Table 2

Methods to study microbial parameters in FMT

Types of sequencingDetails of methods
16S rRNA profiling
  • 16S rRNA gene-based amplicon sequencing is less costly and is commonly used to characterise the gut microbiota of FMT donors and recipients

  • 16S sequences do not contain sufficient resolution to inform whether the same microbial species or strains are found in both donors and recipients

Shotgun metagenomics
  • Breadth of sequences covering entire genomes provides additional information, such as gene content and nucleotide polymorphisms, to more accurately infer movement of microbial populations from donor to recipient.

  • Assembly of DNA sequences into contiguous sequences and reconstruction of bacteria genomes (termed binning) can be used to identify exact microbial strains transferred between donor and recipients and their genetic potential.

  • Ability to compare genome content across studies, assessment of metabolic functions to predict engraftment, and tracking the transfer of microbial genomes in pooled multi-donor FMTs

Gene-centric metagenomics
  • Sequence counts are used as a proxy for functionality.14

  • There are few metagenome-based studies of FMT gut communities,15–17 but none specifically compares gene content between donors and recipients before and after FMT. For example, increased concentrations of gamma-aminobutyric acid in plasma,12 short-chain fatty acids18 and secondary bile acids19 have been demonstrated in recipients following FMT for CDI.

  • Gene sequence data can be verified against measurable parameters to confirm whether metagenomics data corroborates changes in metabolites associated with FMT, and provide support for (or against) the use of DNA sequencing in studying mechanisms of FMT.

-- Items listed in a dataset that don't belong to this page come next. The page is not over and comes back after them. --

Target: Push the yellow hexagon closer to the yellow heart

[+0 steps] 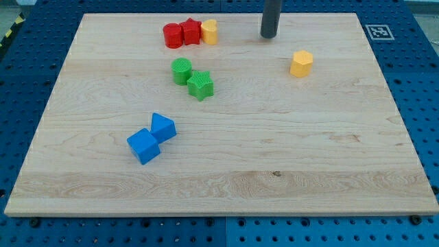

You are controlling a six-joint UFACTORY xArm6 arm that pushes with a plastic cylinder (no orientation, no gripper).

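Note:
The yellow hexagon (301, 63) lies on the wooden board at the view's upper right. The yellow heart (210, 31) sits near the view's top, left of centre, touching a red block. My tip (268, 36) stands between them near the top edge, up and to the left of the hexagon and apart from it, and to the right of the heart.
Two red blocks (181, 34) sit in a row left of the heart. A green cylinder (181, 71) and a green star (201, 85) lie below them. Two blue blocks (152, 138) lie lower left. A fiducial tag (377, 31) marks the board's top right corner.

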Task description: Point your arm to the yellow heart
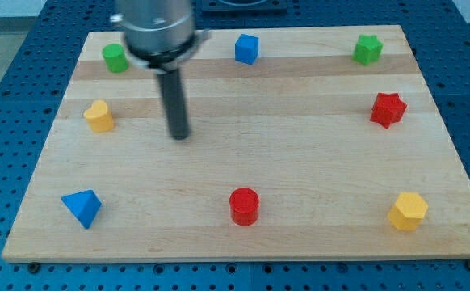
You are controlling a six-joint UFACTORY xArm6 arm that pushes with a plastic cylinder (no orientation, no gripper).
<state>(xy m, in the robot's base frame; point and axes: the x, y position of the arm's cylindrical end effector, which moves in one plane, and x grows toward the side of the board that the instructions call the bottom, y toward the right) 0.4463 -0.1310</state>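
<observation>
place: lab bench — blue perforated table [25, 105] — wooden board [300, 162] | robot arm [158, 28]

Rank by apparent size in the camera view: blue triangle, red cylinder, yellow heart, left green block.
1. blue triangle
2. red cylinder, nearly alike; both nearer the view's bottom, so unsure
3. yellow heart
4. left green block

Yellow heart [98, 116], red cylinder [244, 206], blue cube [246, 48], pale wooden board [300, 153].
</observation>
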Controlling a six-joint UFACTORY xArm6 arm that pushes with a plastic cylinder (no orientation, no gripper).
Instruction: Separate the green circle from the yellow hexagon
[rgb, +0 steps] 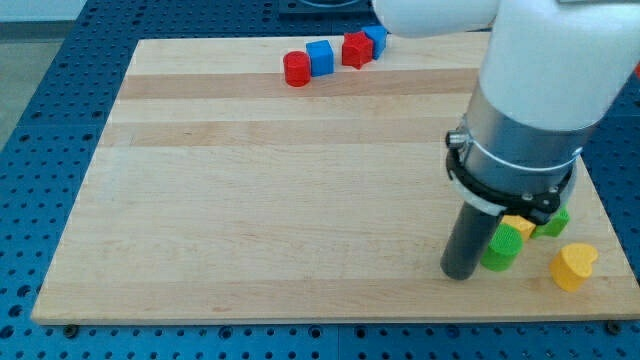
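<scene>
The green circle (502, 249) lies near the board's bottom right. The yellow hexagon (519, 226) touches its upper right side and is partly hidden by the arm. My tip (461, 273) rests on the board just to the left of the green circle, touching or nearly touching it. The arm's wide grey and white body (530, 110) hangs over the blocks from above.
A second green block (553, 222) sits to the right of the hexagon, half hidden by the arm. A yellow heart (573, 266) lies near the right edge. Two red blocks (296, 69) (355, 49) and two blue blocks (320, 57) (376, 39) line the top edge of the wooden board (250, 200).
</scene>
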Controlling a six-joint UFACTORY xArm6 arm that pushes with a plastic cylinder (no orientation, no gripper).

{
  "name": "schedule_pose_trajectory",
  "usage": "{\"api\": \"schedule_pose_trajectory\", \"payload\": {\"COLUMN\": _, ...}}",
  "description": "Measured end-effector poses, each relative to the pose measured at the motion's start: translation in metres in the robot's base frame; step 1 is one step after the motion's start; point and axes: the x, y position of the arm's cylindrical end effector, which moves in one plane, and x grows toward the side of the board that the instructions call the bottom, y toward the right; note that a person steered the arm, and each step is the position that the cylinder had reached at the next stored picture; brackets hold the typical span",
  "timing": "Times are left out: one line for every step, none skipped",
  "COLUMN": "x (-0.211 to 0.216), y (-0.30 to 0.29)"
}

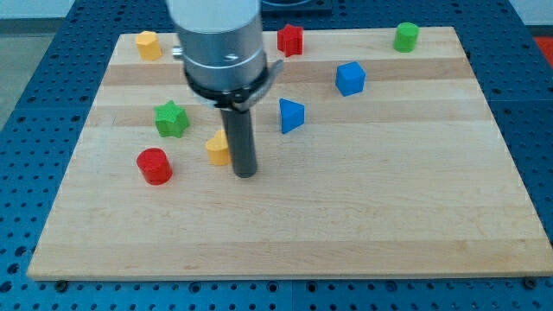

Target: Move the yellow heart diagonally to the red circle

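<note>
The yellow heart (pixel 217 149) lies left of the board's centre, partly hidden behind my rod. My tip (pixel 246 174) rests on the board touching or almost touching the heart's right side. The red circle (pixel 155 166) stands to the lower left of the heart, a short gap away.
A green star (pixel 171 118) sits above the red circle. A blue triangle (pixel 291 115) and a blue cube (pixel 350 78) lie to the right. At the view's top are a yellow block (pixel 149 44), a red block (pixel 290 39) and a green cylinder (pixel 406 36). The wooden board (pixel 346 216) lies on a blue perforated table.
</note>
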Motion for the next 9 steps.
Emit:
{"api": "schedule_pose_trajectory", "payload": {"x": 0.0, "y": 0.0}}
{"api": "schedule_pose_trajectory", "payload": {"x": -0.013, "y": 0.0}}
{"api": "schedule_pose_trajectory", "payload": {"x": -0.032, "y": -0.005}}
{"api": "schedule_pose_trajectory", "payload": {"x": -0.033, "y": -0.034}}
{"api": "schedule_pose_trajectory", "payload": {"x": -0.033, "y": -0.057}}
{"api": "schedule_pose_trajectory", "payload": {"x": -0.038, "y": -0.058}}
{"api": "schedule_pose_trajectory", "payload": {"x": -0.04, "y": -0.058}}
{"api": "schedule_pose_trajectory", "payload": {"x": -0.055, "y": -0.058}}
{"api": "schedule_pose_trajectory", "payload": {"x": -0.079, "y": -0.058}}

Genome-centric metagenomics
  • Genome-centric metagenomics aims to reconstruct microbial population genomes from sequence data (binning) without relying on reference genomes.15

  • Genomes recovered this way, commonly termed metagenome-assembled genomes or MAGs, represent sample-specific microbial populations and can be analysed for their gene sequence and content, metabolic potential, correlated with patient-specific clinical data or serve as mapping references for downstream transcriptomic studies.

Examples of studies using this approach:
  • This approach has been applied in two separate studies to identify the donor microbial populations that establish in recipients. The authors reported establishment by Bacteroidetes and Firmicutes taxa.15 17 Lee and colleagues reconstructed population genomes from donor and recipient metagenomes and used read mappings to detect their presence across subjects.15 Using a slightly different approach, Smillie and colleagues mapped metagenome sequence reads to reference microbial genomes from the Human Microbiome Project and inferred single-nucleotide polymorphisms in read alignments to detect strains shared by donors and recipients post-FMT.17 Both studies reported variability in the outcomes of donor micro-organisms engrafting in recipients, with different species or strains showing establishment in some recipients and not others. The amount of engraftment also varied, with donor strains constituting between 1% and 80% of the recipient gut community.17 Smillie and colleagues built a statistical model based on their data to predict patterns of engraftment, reporting that bacterial taxonomy, abundance in donors/recipients and elapsed time post-FMT were the major determining factors.17 Some donor-derived strains could be detected in recipients for only 1 day post-FMT, and others persisted for longer than 1 month.17 Although the exact ecological drivers for engraftment and persistence are not yet resolved, it was demonstrated that it is possible to derive genomic information with enough resolution to track microbial engraftment in FMT through metagenomics.

  • Refer to Appendix 2 for references (online supplementary file 1)

  • FMT, faecal microbiota transplantation; rRNA, ribosomal RNA.